◎美濃部達吉「井上準之助君の遭難」を読む
必要があって、美濃部達吉の『議会政治の検討』(日本評論社、1934)を読んでいる。初めて読む本だが、非常に興味深かった。美濃部達吉が、時局に関して、積極的かつ大胆に発言していたからである。
紹介してみたい文章は、たくさんあるが、本日は、「井上準之助君の遭難」(1932年3月)という文章を紹介してみたい。
井 上 準 之 助 君 の 遭 難
昭和七年三月号「中央公論」所載
井上準之助君が突然一凶漢の狙撃を受けて遽に〈ニワカニ〉此の世を去られたことは、満天下を震撼したと共に、同君の一家の為には謂ふに及ばず、民政党の為にも、進んでは我が日本帝国の為にも償ふ〈ツグナウ〉能はざる大損失を与へたもので、まことに哀悼に堪へない所である。殊に民政党は浜口〔雄幸〕君を失つて未だ半歳ならざるに、今又其の中心勢力を為し〈ナシ〉、近き将来の総裁を以て期待せられて居た井上君をも失つたことは、安達〔謙蔵〕君去り、江木〔翼〕君病む今日に於いて重ね重ねの打撃で、正に民政党受難の時期とも謂ふべく、吾々局外者も同党の為に深く同情に堪へない。

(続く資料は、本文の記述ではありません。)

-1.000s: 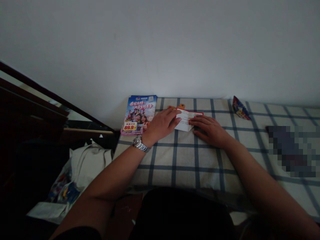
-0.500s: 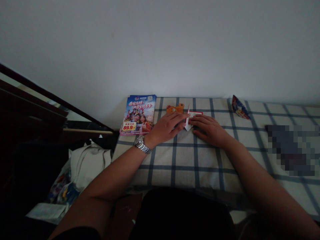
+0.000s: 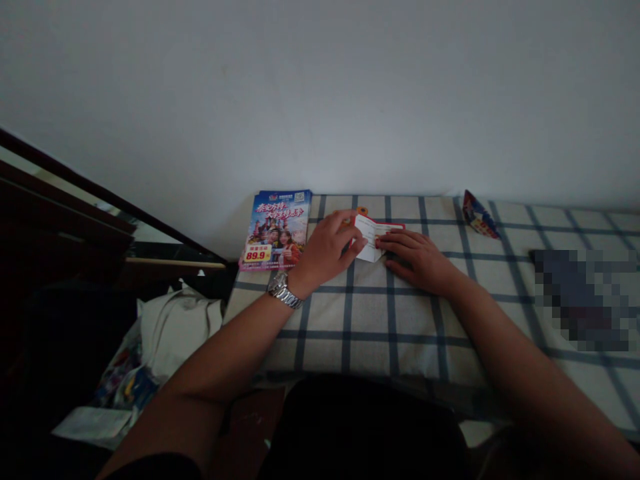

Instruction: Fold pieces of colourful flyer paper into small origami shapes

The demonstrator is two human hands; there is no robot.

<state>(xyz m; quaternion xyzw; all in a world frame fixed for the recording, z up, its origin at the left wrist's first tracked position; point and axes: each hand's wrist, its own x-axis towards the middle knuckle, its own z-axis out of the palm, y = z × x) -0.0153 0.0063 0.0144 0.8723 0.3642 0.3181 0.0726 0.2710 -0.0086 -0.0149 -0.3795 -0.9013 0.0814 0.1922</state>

井上君が此の不幸なる凶変に遭はれたのは、謂ふまでもなく同君の強硬な金本位維持の政策と其の主張とが禍〈ワザワイ〉を為したものと思はれる。其の政策と主張との是非曲直〈ゼヒキョクチョク〉は茲に論ぜんとする所ではないが、兎に角〈トニカク〉同君が強き信念を以て之を主持せられて居たことは疑〈ウタガイ〉の無い所で、而して若し政治家として自分の信念を強く主張することが、即ち生命の危険を意味するものとすれば、力ある政治を望むことは全く不可能で国家の禍之より甚しきは無い。曩に〈サキニ〉原敬〈ハラ・タカシ〉君が不幸凶刃に倒れられてから後、浜口君と謂ひ、井上君と謂ひ、国家の重責に任ずべき強き信念ある偉大なる政治家が、最近一両年の内に相次いで同じ禍に罹られたことは、実に忌み且つ恐るべき風潮であつて、斯ういふ傾向が除かれない限りは、日本の立憲政治の前途は暗黒の感なきを得ない。【以下、次回】
井上準之助(1869~1932)は、日本の政治家、財政家。第二次山本権兵衛内閣、浜口雄幸内閣、第二次若槻礼次郎内閣で大蔵大臣を務めた。死亡時は貴族院議員、立憲民政党総務。
1932年(昭和7)2月9日、血盟団の小沼正(おぬま・しょう)に狙撃され、死亡した。